Las comparaciones tienden a ser injustas y chocantes, porque no toman en cuenta el contexto y las circunstancias en las que algo falla o destaca. Sin embargo, la única manera de progresar es medir lo que se ha hecho contra lo que se hace. Y lo que no se mide, no se puede mejorar.

Esta semana, el Fondo Monetario Internacional ubicó a México en el lugar doce entre las veinte economías más importantes del planeta, una subida de cuatro lugares con respecto al año anterior.

Como ocurre con el anuncio de todos los rankings, desde los científicos hasta los superficiales, habrá quienes consideren que deberíamos estar al menos entre los primeros diez y quienes sostendrán que este sitio ya es una hazaña, tomando en cuenta que apenas salimos de la pandemia y superamos a otros países considerados más desarrollados que el nuestro.

Mientras el debate llega a algunas conclusiones útiles, lo verdaderamente importante es el análisis de las circunstancias que colocan a México en esta posición, porque hemos estado en la élite de la primera decena antes y eso no necesariamente nos hacía vivir con mayor tranquilidad u holgura. En ese entonces, la tasa de desempleo era alta, la desigualdad rampante y las condiciones de una mayoría, de pobreza. Sin embargo, el saldo final del comercio con el mundo, las inversiones en industrias destacadas y el movimiento de capitales hacia nuestra economía, también colocaba al país entre los de mejor desempeño en el listado del FMI.

Hoy, bricamos al peldaño número doce con la tasa de desempleo más baja de la historia (desde que se mide), la brecha de desigualdad se ha cerrado un poco, los salarios aumentaron sin precedente e indicadores de desempeño macroeconómicos como la inflación, el tipo de cambio, la deuda externa y la balanza de pagos, se encuentran en un sorprendente equilibrio.

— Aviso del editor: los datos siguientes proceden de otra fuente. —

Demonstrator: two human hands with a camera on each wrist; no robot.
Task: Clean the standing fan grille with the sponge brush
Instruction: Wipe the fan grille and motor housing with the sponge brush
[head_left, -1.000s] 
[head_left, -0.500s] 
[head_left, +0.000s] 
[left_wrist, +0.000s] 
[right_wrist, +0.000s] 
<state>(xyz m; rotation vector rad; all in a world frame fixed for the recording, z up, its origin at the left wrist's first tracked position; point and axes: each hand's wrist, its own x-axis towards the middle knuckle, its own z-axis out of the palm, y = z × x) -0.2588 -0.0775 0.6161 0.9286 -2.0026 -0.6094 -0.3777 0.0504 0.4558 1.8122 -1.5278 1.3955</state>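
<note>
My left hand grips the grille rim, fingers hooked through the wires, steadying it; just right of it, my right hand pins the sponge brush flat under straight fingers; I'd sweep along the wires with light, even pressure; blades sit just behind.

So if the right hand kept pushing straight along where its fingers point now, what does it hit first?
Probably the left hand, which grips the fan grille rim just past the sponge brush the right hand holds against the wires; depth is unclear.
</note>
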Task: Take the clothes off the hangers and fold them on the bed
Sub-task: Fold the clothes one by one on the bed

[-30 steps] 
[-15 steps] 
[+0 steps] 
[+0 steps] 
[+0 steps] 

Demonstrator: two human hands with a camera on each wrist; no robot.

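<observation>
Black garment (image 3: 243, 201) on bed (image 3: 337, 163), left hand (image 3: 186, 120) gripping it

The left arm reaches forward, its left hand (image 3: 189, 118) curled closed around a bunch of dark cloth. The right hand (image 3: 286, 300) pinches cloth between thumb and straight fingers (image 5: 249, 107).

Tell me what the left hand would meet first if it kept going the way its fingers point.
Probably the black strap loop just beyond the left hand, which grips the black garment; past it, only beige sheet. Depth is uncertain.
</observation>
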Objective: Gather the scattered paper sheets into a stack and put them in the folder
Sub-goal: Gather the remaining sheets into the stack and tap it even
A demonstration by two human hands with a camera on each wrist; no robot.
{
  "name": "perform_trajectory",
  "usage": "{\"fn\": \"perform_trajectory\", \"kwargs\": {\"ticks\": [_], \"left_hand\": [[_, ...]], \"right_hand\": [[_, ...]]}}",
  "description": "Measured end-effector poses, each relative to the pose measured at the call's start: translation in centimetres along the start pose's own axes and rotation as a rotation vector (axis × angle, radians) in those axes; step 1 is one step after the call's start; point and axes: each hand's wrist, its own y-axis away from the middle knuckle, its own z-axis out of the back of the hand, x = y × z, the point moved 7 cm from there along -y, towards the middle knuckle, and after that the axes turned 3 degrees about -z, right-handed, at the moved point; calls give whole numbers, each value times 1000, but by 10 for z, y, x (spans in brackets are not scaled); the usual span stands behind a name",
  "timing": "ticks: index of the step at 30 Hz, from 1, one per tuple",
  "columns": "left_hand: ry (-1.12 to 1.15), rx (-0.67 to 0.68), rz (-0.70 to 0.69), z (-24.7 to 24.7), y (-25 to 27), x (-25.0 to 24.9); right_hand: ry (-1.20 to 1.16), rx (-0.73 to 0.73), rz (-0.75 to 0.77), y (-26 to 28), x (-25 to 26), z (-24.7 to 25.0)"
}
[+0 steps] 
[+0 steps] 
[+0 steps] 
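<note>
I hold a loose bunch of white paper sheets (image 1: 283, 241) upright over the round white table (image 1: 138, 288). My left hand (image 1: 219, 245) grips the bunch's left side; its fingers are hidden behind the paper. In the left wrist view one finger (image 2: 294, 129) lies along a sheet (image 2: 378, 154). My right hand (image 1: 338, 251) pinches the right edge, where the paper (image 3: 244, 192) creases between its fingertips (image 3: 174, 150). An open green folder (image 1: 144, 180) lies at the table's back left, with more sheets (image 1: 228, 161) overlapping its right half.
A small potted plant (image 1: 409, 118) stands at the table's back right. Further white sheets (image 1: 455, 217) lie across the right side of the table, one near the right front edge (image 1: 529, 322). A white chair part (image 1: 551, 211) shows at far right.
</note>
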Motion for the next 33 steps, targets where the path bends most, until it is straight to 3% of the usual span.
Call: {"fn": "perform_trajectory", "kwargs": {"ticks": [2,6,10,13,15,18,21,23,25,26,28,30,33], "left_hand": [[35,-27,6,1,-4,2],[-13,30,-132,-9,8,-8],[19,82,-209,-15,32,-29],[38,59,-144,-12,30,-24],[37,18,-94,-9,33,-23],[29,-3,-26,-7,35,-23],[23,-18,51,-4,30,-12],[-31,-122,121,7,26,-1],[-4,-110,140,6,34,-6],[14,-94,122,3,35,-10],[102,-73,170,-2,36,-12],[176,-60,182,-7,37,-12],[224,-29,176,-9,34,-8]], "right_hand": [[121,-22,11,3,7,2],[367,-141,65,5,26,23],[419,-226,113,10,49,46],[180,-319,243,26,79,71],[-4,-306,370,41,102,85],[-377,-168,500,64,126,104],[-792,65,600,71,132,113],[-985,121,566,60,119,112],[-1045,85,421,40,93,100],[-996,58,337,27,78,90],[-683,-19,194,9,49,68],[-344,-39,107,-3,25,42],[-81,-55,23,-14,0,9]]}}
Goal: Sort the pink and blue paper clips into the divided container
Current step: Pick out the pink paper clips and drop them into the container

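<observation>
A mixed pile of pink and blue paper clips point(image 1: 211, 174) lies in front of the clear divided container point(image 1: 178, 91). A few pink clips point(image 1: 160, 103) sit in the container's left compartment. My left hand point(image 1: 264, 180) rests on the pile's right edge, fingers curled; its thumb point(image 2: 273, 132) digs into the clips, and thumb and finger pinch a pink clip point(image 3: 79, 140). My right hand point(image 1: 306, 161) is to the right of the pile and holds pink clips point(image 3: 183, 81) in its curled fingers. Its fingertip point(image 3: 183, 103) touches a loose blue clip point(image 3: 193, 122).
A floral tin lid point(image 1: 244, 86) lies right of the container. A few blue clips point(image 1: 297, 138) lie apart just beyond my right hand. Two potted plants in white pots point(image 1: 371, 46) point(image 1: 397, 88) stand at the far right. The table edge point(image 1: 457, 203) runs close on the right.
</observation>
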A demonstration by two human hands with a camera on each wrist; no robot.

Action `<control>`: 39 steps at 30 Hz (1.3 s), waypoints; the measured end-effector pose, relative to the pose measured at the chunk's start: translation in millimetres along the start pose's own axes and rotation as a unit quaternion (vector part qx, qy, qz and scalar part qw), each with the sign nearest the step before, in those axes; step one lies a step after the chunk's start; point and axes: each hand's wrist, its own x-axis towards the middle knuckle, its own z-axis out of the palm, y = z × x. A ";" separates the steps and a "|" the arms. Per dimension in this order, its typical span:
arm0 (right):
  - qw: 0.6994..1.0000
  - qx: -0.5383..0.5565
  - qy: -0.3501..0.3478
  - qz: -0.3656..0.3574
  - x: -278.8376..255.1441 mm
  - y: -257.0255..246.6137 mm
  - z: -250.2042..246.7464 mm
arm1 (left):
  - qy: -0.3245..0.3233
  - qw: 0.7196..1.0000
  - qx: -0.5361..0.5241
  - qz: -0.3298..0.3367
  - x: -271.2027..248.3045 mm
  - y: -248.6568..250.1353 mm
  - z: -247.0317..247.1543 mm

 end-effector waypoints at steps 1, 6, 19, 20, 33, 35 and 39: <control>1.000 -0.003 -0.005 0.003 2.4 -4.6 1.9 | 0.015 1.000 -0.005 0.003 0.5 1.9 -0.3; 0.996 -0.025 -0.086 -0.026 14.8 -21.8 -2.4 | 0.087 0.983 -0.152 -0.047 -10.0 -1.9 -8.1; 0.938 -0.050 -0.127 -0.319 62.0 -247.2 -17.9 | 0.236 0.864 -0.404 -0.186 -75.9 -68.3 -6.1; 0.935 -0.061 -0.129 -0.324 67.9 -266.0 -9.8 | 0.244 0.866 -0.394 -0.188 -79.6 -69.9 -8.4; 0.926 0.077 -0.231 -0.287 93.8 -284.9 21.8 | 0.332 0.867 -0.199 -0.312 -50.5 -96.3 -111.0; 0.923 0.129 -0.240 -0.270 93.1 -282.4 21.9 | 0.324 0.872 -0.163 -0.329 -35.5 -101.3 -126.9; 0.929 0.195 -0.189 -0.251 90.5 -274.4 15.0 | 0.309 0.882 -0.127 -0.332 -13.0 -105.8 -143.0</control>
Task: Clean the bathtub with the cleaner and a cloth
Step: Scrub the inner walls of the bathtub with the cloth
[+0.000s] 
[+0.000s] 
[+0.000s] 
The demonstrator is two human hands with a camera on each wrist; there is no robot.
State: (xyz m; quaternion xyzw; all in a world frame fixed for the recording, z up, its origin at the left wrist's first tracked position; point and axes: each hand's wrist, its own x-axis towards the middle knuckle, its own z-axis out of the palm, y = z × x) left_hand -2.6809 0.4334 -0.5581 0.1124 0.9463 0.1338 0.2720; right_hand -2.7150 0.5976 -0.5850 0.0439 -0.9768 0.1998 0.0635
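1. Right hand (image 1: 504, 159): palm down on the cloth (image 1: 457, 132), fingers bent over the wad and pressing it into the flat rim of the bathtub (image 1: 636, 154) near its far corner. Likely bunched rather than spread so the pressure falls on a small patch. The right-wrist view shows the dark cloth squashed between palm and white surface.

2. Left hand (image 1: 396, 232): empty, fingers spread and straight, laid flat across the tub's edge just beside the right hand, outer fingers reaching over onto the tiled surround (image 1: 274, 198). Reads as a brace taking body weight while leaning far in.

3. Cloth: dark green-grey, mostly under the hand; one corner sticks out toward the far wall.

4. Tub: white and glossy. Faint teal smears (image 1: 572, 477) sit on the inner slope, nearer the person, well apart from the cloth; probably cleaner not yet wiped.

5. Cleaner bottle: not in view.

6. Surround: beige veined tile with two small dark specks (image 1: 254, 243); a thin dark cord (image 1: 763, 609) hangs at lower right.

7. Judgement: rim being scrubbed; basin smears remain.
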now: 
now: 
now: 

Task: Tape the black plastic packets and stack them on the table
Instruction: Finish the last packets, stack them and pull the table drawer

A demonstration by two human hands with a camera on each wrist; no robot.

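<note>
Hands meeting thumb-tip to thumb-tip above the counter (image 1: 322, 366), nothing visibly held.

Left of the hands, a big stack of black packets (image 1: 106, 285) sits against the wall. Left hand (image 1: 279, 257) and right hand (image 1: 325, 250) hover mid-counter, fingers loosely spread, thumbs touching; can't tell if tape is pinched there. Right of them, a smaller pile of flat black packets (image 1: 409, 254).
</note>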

Las perspectivas del fenómeno llamado nearshoring son una apuesta que los mercados manejan ya como segura y la infraestructura para ello se está conformando con rapidez, independientemente del escenario electoral del próximo año. Es decir, los capitales no consideran que habrá sobresaltos en un 2024 que parece estable, a pesar de que habrá procesos electorales en México y en Estados Unidos.

Esa seguridad podría venir del hecho de que ambas naciones, en particular la nuestra, ha tenido un manejo de la economía que ha superado todas las expectativas. No solo va bien, sino que ello se refleja en las condiciones y en el ánimo de la mayoría de la población, lo que impacta favorablemente en el consumo, en el crédito y en las perspectivas de emprendimiento.

Sé que estas afirmaciones harán saltar a varios que miran por un cristal distinto las cosas que ocurren en el país, pero eso no hace diferencia para quienes podrán sus expectativas —y su capital— en una nación que crece, bajo los parámetros del Fondo Monetario, y también en aquellos que indican un crecimiento en el poder adquisitivo y en la igualdad de su población.

Aquí no se esperan terapias de ningún tipo, ni descargas eléctricas severas para reanimar la economía y disminuir los problemas inflacionarios. Tampoco con nuestro vecino del norte, a pesar de que el estadounidense promedio no aprecia los avances económicos de la actual administración, de acuerdo con las encuestas de opinión que se hacen públicas allá.

México está entrando en la fase del nuevo orden económico mundial como sede, no como participante. Y lo hace con un acuerdo comercial que sirve de palanca para que América del Norte recupere el liderazgo comercial y de consumo en el planeta. Aprovechar estas condiciones no es un tema de discusión, sino cómo hacerlo para que el potencial social y de gasto familiar de un país de 130 millones de personas permita convertirlo en una nación justa, desarrollada, equitativa, en la que el progreso esté al alcance de la mayoría. Eso es más relevante que el lugar que pudiéramos ocupar el siguiente año en cualquier listado de desempeño económico que valga la pena tomar en cuenta.

El autor es Comisionado del Servicio de Protección Federal.